In my first Month in Afghanistan, it occurred to me that I really needed to record the experience, primarily for the benefit of my family and friends so they could get a sense of what it was like working in a challenging environment, and also as a very useful tool to stay connected to existing colleagues and indeed make new friends, it got great feedback in my time there and was published a few times also, so when I moved to Riyadh, I was encouraged to continue with the blog and write about the experiences of living here so it developed from there….
Do you have any favorite blog entries of yours?
Yes, and the most popular one on the site, Kandahar Airfield….Another world, I wrote this after my first few weeks in Afghanistan, after the culture shock experience of life on a Military Base in Afghanistan and also after taking a helicopter trip from Kandahar Airfield to Tarin Kowt in Uruzgan Province.
Also from the Saudi entries, I really like Road to Riyadh” which was written after my first road trip by car from Riyadh to Al Hofuf in the Eastern Province….
Tell us about the ways your new life in Saudi Arabia differs from that back home. Did you have trouble getting used to the new circumstances? Did you experience culture shock?
Obviously Riyadh is a very big change from rural Ireland , everything from the climate to the culture, to social norms, yes it was a culture sock but somewhat lessened by my previous experience in the region, the heat takes some time to get used of, and also adapting to the social and cultural norms here, as that is obviously very different than home, the city is expanding at a fast rate and Saudi Arabia is in a massive growth and development stage both economically but also I feel socially, it’s a very interesting time to be right now, and obviously being away from family is tough also…..
Do you think you were fully prepared for what awaited you in Saudi Arabia? If you could, would you change some decisions/preparations you made?
As I said previously, I was better prepared than most given my previous work in the region, and I did research on the cultural aspects of Saudi, though I guess it still doesn’t fully prepare you for it, so I was happy enough with the preparation I had, I also spoke to colleagues of mine who lived and worked in the Kingdom previously which I found very helpful
Every expat knows that expat life comes with some hilarious anecdotes and funny experiences. Care to share one with us?
In my first few weeks in Riyadh, I and some of my colleagues were staying in a small Hotel in Riyadh (shall remain nameless), It was, shall we say, basic enough, staff were friendly and it was clean etc.
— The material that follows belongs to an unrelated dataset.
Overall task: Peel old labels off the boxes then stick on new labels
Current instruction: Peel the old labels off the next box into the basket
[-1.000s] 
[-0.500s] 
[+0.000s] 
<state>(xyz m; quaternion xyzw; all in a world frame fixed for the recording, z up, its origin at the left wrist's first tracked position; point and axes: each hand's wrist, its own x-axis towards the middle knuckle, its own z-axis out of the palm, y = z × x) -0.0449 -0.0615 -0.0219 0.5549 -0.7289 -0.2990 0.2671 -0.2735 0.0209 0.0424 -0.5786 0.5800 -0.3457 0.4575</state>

One morning while we were leaving for work, one of my colleagues asked the front desk manager in an audible voice? “Can you please have my room cleaned today?” to which he received a response, “of course not, we cleaned it yesterday”, added to also having to come down to reception to acquire toilet tissue which one ran out….
Which three tips would you like to give future expats before they embark on their new life in Saudi Arabia?
      - Do your research, find out about the culture and social norms as that will help you adapt in the early days and will help you to remember that it’s you that has to adapt to Saudi culture, rather than the other way around….
-     - Be open to new experiences and meeting new people, Saudi’s are friendly people and Riyadh has many different nationalities living here, an open mind will get you places and win you many friends….
      - Learn to be patient, work and life operate at a different pace here and decisions are made in a different way, but patience will really help you….
How is the expat community in Saudi Arabia? Did you have a hard time finding like-minded people or fellow expats?
There is a very active ex-pat community in Riyadh in fact, as there are quite a lot of ex-pats living and working here, in the Health, Education, Finance, Engineering and Construction Sectors. Riyadh also has a Diplomatic quarter where almost many nations have their embassies, you need to connect with people to create a network here but its very open and people are very willing to allow in join their groups and get involved, there are various social and sporting activities organized through ex-pat groups and societies and InterNations and similar networks are developing all the time also, the key is you must seek out these people and don’t be a stranger…
How would you summarize your expat life in Saudi Arabia in a single, catchy sentence?
“It’s a long way to go for a sun tan but it open your mind and you discover a lot about the bigger world out there and even about yourself and what you are capable of”

Thursday, 8 November 2012

Short Video Report of Life on Tarin Kowt Military Base, Afghanistan

A colleague of mine flagged this U-Tube Video today so I decided I would post it to the Blog,

Its an Australian TV Report on some of the facilities on the Military Base in Tarin Kowt, Uruzgan, Afgahnistan, where those of you who read the blog know that I was based last year for a time, It gives a short tour of some of the facilities (they're aren't really that many) and may help you to visualise what life is like on base for a soldier and indeed a contractor, It very much focusses on the socila aspects of the base rather than the Military, but interesting none the less.........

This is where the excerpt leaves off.